# YOUR INSTRUCTIONS:
Take the data below and copy exactly the lines starting at the one with "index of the" and finishing at the one with "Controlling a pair", both included.

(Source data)
***

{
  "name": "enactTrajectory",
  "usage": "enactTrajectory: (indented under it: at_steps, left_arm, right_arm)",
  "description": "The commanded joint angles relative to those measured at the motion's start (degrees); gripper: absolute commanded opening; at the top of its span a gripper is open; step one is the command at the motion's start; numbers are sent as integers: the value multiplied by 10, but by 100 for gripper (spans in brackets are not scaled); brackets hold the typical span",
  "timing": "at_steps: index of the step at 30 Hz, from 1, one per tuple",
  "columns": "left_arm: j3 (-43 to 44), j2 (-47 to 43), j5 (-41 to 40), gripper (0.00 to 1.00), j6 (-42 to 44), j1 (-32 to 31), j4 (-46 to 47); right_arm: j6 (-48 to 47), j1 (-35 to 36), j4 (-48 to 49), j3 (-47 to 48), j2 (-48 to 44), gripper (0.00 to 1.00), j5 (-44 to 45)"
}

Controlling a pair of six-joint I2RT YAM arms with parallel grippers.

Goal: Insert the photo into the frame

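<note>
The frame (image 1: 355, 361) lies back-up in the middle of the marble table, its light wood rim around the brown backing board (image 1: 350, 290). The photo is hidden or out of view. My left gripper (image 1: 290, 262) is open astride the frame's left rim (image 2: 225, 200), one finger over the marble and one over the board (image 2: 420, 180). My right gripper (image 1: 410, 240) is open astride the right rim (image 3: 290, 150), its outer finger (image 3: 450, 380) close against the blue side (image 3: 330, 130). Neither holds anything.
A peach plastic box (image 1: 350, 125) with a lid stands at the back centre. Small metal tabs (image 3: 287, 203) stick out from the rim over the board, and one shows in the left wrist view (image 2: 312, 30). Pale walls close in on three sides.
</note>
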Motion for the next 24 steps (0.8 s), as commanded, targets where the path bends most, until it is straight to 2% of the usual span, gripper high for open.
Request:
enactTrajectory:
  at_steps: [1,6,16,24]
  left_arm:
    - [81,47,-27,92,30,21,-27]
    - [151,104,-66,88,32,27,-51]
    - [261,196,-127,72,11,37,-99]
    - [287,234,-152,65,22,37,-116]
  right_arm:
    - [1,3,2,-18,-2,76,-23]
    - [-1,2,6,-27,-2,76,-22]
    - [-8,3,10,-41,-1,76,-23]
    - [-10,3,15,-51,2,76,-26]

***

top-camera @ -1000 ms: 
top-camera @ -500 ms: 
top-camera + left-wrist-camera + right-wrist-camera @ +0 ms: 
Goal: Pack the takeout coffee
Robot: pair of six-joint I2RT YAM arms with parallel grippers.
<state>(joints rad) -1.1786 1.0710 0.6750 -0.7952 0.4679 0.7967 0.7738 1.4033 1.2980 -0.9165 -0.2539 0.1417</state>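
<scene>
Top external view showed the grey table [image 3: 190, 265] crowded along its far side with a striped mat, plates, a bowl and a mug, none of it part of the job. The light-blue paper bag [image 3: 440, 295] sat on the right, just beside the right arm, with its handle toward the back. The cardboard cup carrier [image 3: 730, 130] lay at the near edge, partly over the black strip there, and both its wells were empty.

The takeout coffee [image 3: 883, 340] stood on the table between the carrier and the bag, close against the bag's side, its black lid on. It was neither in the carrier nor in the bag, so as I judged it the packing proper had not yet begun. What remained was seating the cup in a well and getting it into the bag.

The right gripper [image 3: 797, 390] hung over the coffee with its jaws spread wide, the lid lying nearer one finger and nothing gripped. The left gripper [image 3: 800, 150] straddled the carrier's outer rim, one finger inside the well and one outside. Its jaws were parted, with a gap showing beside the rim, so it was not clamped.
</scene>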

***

# RESPONSE:
  "timing": "at_steps: index of the step at 30 Hz, from 1, one per tuple",
  "columns": "left_arm: j3 (-43 to 44), j2 (-47 to 43), j5 (-41 to 40), gripper (0.00 to 1.00), j6 (-42 to 44), j1 (-32 to 31), j4 (-46 to 47); right_arm: j6 (-48 to 47), j1 (-35 to 36), j4 (-48 to 49), j3 (-47 to 48), j2 (-48 to 44), gripper (0.00 to 1.00), j5 (-44 to 45)"
}

Controlling a pair of six-joint I2RT YAM arms with parallel grippers.

The output requires no further additions.